上座に近い方にティア殿下たちが座っている。上座は皇帝陛下。二番目の上座が皇太子殿下。位が低くなるごとに皇女殿下、皇后と皇族の皆様方が座っている。
俺は上座側に座っておられるティア殿下を含めた五人の皇女を見る。
高価なドレスを着ているが、可憐な乙女なのがわかる。だけど、俺から見たら、ティア殿下がレイの面影を感じる。
これは俺にしか分からないことだから仕方がないか。
給仕たちが昼食を運び終えたところで俺たちは昼食を食べ始めた。
さすがは宮廷料理というだけのことはある。上品かつ味わいが深いものだ。
だから、言えることは
「レイン。もう少し、行儀よく食べろ」
「だって、美味しいんだもん」
「仮にもキミは精霊階梯神位の精霊。行儀よくしないと神位精霊としての品位が損なわれるよ」
「むぅ~」
全く、その程度のことで頬を膨らませるなよ。そこは千年前から変わっていないな。
リヒトやレイが見たら、悲しむよ。
身体が成長しても心が成長していないって――。
なお、俺とレインの会話を聞いていた他の貴族や皇族はレインが精霊であることに驚きを隠せなかった。

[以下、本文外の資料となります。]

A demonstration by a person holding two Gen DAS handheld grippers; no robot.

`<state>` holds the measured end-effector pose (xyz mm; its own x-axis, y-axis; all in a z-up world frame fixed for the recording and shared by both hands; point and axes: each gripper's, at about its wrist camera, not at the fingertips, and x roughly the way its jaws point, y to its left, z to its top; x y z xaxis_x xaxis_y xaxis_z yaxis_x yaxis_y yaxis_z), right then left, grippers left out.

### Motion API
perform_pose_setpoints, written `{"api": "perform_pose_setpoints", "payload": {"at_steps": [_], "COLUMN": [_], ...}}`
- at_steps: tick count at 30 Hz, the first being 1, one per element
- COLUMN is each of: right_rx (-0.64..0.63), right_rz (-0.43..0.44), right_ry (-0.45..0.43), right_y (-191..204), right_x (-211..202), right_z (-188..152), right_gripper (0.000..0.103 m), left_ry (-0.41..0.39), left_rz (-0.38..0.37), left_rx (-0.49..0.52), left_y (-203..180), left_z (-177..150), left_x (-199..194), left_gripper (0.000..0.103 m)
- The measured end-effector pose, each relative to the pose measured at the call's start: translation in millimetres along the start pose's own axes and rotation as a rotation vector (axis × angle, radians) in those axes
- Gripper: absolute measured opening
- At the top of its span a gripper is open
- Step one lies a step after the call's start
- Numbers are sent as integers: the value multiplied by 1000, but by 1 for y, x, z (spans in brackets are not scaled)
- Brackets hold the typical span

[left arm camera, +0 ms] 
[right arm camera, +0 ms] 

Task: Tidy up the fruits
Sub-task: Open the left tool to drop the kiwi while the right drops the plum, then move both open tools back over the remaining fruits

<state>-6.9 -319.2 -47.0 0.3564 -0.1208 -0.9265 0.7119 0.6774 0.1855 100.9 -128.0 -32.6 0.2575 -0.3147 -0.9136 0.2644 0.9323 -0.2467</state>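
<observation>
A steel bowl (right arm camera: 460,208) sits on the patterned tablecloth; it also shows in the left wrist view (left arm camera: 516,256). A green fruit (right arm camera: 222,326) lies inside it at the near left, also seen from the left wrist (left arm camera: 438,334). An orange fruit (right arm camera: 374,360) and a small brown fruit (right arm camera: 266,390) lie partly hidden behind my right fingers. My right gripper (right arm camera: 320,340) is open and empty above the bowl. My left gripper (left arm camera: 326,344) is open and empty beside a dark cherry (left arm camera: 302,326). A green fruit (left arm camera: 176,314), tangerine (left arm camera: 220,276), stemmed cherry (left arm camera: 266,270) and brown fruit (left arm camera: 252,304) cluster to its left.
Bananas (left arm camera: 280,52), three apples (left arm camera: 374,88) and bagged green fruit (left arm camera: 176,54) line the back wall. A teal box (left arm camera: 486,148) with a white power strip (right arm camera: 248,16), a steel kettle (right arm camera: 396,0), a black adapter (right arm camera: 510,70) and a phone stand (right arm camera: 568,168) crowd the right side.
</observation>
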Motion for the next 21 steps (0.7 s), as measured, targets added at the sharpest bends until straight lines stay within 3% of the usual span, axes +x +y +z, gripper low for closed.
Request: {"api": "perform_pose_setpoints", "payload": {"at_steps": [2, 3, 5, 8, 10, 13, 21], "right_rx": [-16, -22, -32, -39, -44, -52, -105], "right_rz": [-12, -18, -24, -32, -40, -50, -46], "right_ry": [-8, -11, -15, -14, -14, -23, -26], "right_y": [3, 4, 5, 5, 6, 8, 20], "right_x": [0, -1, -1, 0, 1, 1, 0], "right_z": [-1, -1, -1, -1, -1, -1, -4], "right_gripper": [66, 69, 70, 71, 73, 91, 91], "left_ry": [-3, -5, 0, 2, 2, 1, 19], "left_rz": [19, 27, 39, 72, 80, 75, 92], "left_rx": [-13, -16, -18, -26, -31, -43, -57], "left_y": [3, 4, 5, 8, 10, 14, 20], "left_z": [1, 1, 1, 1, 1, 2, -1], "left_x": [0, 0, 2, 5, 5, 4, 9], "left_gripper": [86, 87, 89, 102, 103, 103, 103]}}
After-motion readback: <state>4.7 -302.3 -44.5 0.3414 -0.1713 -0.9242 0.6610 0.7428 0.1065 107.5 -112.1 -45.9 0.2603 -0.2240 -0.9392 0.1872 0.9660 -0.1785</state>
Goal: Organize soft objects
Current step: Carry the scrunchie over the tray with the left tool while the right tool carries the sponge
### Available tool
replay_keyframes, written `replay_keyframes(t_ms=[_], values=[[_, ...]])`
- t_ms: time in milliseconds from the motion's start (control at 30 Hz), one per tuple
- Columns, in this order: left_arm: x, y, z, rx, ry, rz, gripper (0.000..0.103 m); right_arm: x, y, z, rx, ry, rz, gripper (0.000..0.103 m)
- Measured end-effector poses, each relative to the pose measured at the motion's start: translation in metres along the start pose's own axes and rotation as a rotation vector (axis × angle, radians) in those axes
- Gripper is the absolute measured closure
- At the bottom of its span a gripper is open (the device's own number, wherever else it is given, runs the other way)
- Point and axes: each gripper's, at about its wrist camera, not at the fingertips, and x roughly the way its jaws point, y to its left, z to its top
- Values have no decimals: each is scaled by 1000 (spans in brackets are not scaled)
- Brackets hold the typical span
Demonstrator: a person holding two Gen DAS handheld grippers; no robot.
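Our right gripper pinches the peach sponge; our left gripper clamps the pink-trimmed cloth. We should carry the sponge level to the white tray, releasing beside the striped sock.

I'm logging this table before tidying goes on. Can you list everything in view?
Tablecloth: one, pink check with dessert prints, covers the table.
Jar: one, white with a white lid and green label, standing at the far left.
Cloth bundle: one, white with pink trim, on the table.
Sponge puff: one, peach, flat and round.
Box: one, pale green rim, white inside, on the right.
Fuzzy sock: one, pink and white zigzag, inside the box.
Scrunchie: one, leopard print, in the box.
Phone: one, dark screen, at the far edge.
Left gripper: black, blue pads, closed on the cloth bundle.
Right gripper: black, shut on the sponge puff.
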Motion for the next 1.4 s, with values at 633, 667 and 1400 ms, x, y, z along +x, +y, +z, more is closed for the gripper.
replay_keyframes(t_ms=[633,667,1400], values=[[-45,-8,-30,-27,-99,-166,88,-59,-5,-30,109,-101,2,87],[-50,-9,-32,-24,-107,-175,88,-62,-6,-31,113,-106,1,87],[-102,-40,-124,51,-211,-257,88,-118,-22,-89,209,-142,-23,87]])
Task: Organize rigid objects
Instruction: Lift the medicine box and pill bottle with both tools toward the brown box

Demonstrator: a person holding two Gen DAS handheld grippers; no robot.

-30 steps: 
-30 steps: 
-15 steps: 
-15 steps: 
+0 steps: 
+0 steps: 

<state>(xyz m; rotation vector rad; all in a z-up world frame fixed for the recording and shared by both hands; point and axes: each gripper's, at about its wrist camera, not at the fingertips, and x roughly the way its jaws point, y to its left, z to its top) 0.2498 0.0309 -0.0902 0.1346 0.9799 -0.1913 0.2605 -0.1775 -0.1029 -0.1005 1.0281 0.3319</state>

レインが精霊だと知っていたティア殿下もレインが少々行儀が悪いのを見て、精霊としての品格を疑ってしまった。
昼食後、父さんは他の公爵家の当主らとともに皇帝陛下との会談があると言って、席を外し、母さんと姉さんたちは薔薇園を見て回ると口にした。
だけど、俺だけはティア殿下と一緒に他の公爵家のご子息、皇女らとともに庭園内の屋敷付近で遊ぶことになった。
もちろん、レインは俺たちの保護者として付いてきてくれた。